Some docs miss test results with electronic records

By Andrew M. Seaman

NEW YORK (Reuters Health) - Lab results sent directly to doctors' computer screens sometimes get lost in a flood of other alerts, according to a new study.

Researchers, who surveyed over 2,500 doctors at U.S. veterans hospitals, found that doctors received several dozen electronic alerts every day, and nearly a third said they've missed lab results and that ended up delaying their patients' care.

"You can easily miss one or two, because the signal gets buried," said Dr. Hardeep Singh, the study's lead author from the Houston VA Health Services Research and Development Center of Excellence.

For the new study, Singh and his colleagues used surveys sent to about 5,000 doctors who used electronic health records (EHR) within the U.S. Department of Veterans Affairs, from June through November 2010.

Of the 2,590 who responded, the researchers found the doctors received an average of about 63 alerts through the EHR system every day. Those alerts include results from blood tests and radiology exams.

Almost 90 percent thought the number of alerts they got was excessive, and about 70 percent said they get more alerts than they can "effectively manage."

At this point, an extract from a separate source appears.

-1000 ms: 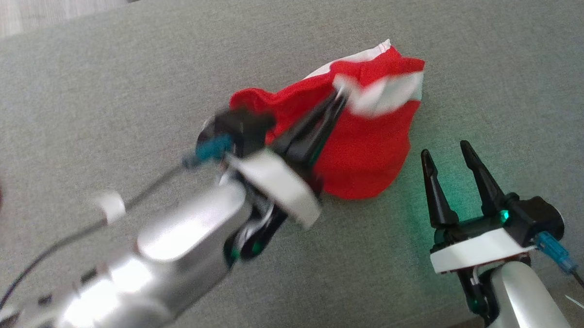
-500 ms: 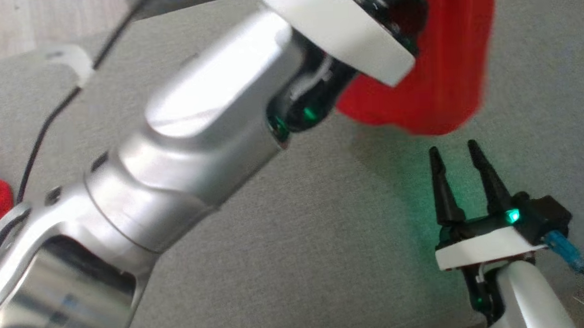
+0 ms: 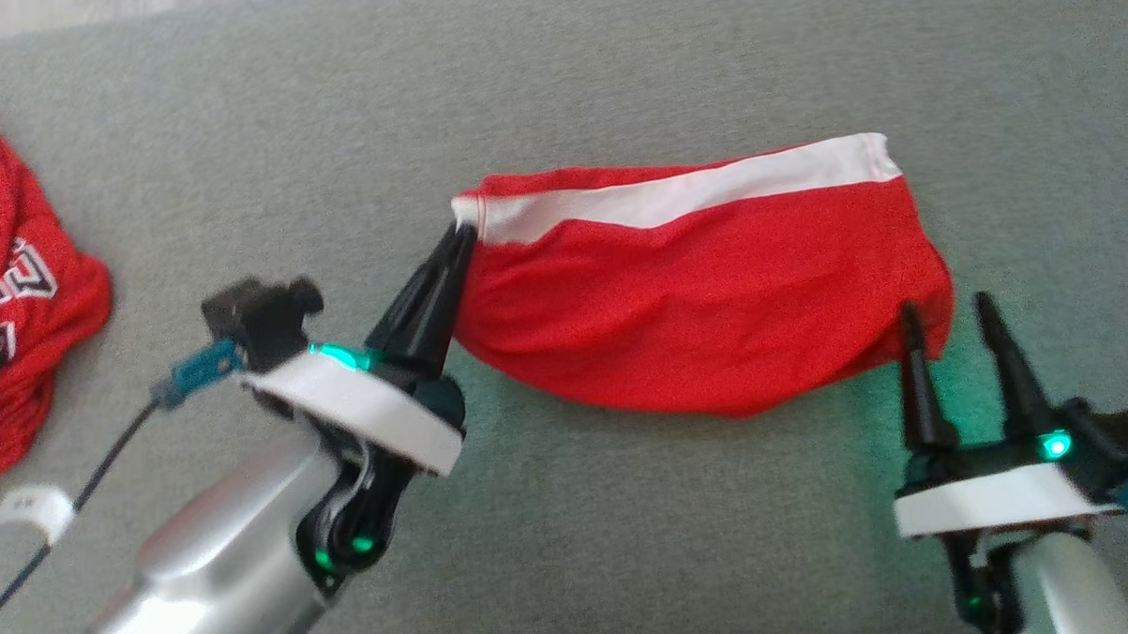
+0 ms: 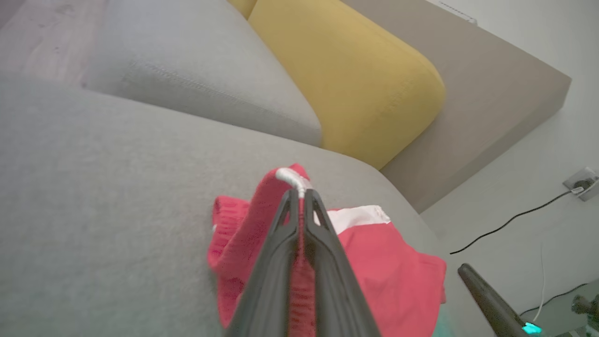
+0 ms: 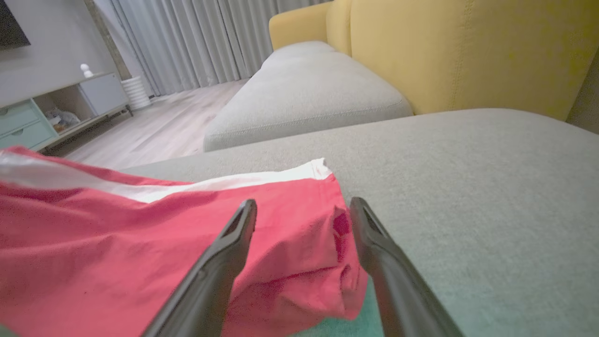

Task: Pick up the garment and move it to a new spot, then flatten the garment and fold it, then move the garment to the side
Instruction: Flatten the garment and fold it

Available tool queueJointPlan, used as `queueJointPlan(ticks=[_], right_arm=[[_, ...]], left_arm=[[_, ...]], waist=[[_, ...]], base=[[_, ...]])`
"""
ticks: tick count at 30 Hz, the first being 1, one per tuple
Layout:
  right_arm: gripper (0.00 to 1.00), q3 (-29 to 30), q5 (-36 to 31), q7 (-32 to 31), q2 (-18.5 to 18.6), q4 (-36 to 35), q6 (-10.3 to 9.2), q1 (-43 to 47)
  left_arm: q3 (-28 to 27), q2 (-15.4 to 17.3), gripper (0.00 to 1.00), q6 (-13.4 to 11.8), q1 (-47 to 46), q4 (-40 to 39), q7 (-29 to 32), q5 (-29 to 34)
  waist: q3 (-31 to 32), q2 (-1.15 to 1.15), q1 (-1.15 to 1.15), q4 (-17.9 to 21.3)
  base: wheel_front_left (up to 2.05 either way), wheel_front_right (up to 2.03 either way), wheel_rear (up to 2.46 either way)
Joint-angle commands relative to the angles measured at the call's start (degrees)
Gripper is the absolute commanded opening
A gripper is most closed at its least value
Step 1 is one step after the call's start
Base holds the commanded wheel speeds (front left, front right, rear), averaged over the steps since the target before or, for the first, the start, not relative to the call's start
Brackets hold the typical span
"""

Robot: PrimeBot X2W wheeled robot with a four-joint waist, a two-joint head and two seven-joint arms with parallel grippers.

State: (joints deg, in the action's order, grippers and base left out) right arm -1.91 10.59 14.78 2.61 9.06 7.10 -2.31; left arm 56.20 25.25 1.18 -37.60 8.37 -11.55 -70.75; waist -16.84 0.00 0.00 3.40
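The garment (image 3: pixel 704 293) is red with a white band and lies spread across the grey sofa cushion (image 3: pixel 611 62). My left gripper (image 3: pixel 461 234) is shut on its left white-trimmed corner, and the left wrist view shows the fingers pinching red cloth (image 4: pixel 388 276) at the white hem. At the garment's lower right end my right gripper (image 3: pixel 945 304) stands open, its fingertips touching or just over the cloth edge. In the right wrist view the garment (image 5: pixel 140 243) lies between and beyond the spread fingers (image 5: pixel 234 243).
A second red garment with white lettering (image 3: pixel 10 308) lies bunched at the cushion's left edge. Yellow back cushions (image 5: pixel 468 51) and another grey seat (image 5: pixel 304 89) stand beyond. A black cable (image 4: pixel 510 220) runs on the floor past the sofa's end.
My left arm swung up close to the camera with the garment, then came down; the garment now lies stretched out wide. The head view has shifted, and the right gripper sits nearer the cloth.
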Motion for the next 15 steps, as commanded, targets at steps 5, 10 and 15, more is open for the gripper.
queueJointPlan(ticks=[5, 10, 15], right_arm=[[1.00, 0.9, 2.2, 0.2, 1.4, -5.0, 0.39, -2.0], [1.00, -1.5, 4.9, 0.2, 7.8, 1.0, 0.39, -8.2], [1.00, -6.8, 8.6, -2.0, 13.9, 8.3, 0.39, -15.2]], left_arm=[[-3.5, 4.2, 0.00, -1.0, 3.2, -1.9, -2.8, 2.7], [-5.6, 4.9, 0.00, -1.1, 4.3, -1.5, -3.2, 4.9], [-5.8, 4.3, 0.00, -0.7, 3.5, -1.1, -3.3, 6.3]], waist=[[-2.2, 0.00, 0.00, -3.5], [-3.2, 0.00, 0.00, -5.8], [-4.2, 0.00, 0.00, -7.4]], base=[[0.00, 0.00, 0.00], [0.00, 0.00, 0.00], [0.00, 0.00, 0.00]])
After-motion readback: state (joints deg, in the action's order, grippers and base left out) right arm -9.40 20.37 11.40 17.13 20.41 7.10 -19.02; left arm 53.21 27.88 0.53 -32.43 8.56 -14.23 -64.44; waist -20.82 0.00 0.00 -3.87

More than half of the doctors said it was possible to miss results using the current EHR system, and about 30 percent said they had missed lab results that led to their patients' care being delayed.

The findings show that doctors who use EHR systems are vulnerable to information overload, the researchers write in JAMA Internal Medicine. But, they caution, they cannot prove that using the electronic records is what caused the doctors to miss lab results.

"This is true for both paper based settings… and electronic health record systems. In fact, I think the electronic health record systems make it better, but I think we've realized there are challenges along the way," Singh said.

Previous research has shown both advantages and disadvantages in using EHR systems.

Last March, researchers found that doctors order fewer tests when they have access to their patient's EHR (see Reuters Health story of March 29, 2012 here: http://reut.rs/VzYi8u), and another study published earlier this year found the computer-based systems allow doctors to transfer out-of-date information between files (see Reuters Health story of January 7, 2013 here: http://reut.rs/VzYN2l).

Singh told Reuters Health there are a few steps that may help ensure doctors see all lab results. Those include training doctors to use the electronic system's settings to weed out unimportant alerts, giving doctors more time to go through results and making sure there is someone responsible for following up every time a test is performed on a patient.

Dr. Alexander Turchin, who studies EHR systems but was not involved in the new research, also said it's possible to design EHR systems in which errors are much less common.

"I think we do need to continue working on financing the systems further and improving the systems. Even if harm is rare, it should be rarer still," said Turchin, from Boston's Brigham and Women's Hospital.

Singh added that patients should also feel comfortable asking for their test results - instead of assuming doctors only call with abnormal results.

"One thing we're trying to dispel in research is the myth of ‘no news is good news,'" he added.